▶ [WHAT THE TASK ASKS] Give the data below again exactly as written, but without the pictures.

▶ [DATA SEGMENT]

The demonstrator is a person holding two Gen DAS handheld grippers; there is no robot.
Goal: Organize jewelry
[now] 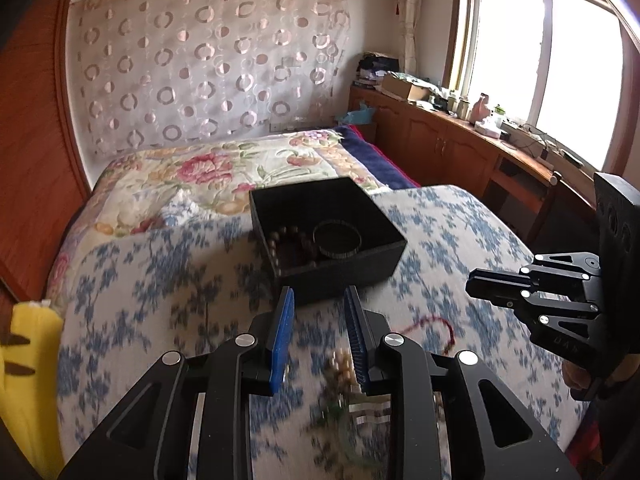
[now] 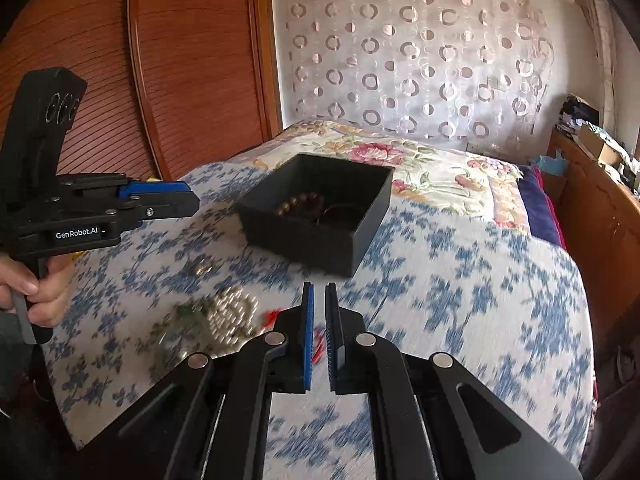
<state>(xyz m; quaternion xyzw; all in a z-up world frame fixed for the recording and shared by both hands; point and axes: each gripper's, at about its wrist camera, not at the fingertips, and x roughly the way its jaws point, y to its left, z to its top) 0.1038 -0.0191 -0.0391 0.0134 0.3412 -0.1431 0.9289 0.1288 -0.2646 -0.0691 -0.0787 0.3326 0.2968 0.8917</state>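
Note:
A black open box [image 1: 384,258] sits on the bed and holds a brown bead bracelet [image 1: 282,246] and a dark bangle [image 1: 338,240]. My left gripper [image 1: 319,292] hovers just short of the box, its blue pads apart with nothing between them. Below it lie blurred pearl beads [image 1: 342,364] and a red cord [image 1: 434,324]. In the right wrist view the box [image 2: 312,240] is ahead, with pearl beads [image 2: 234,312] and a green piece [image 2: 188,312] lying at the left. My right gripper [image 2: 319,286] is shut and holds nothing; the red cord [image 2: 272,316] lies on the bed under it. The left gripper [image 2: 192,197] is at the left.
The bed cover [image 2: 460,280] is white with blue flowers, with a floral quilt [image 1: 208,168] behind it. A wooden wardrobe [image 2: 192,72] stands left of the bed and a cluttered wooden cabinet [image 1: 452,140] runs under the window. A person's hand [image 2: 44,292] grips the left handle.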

▶ [ANSWER SPACE]
The demonstrator is a person holding two Gen DAS handheld grippers; there is no robot.
Goal: Organize jewelry
[now] 
[now] 
<state>(xyz m; quaternion xyzw; all in a z-up world frame fixed for the recording and shared by both hands; point and axes: each gripper's, at about its wrist camera, not at the fingertips, and x roughly the way its jaws point, y to its left, z to its top) 0.1038 -0.0191 -0.0391 0.0134 0.3412 -0.1431 0.9289 0.1288 -0.2646 -0.0691 -0.0787 0.3326 0.2968 0.8917</state>
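Note:
A black open box [image 1: 384,258] sits on the bed and holds a brown bead bracelet [image 1: 282,246] and a dark bangle [image 1: 338,240]. My left gripper [image 1: 319,292] hovers just short of the box, its blue pads apart with nothing between them. Below it lie blurred pearl beads [image 1: 342,364] and a red cord [image 1: 434,324]. In the right wrist view the box [image 2: 312,240] is ahead, with pearl beads [image 2: 234,312] and a green piece [image 2: 188,312] lying at the left. My right gripper [image 2: 319,286] is shut and holds nothing; the red cord [image 2: 272,316] lies on the bed under it. The left gripper [image 2: 192,197] is at the left.
The bed cover [image 2: 460,280] is white with blue flowers, with a floral quilt [image 1: 208,168] behind it. A wooden wardrobe [image 2: 192,72] stands left of the bed and a cluttered wooden cabinet [image 1: 452,140] runs under the window. A person's hand [image 2: 44,292] grips the left handle.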

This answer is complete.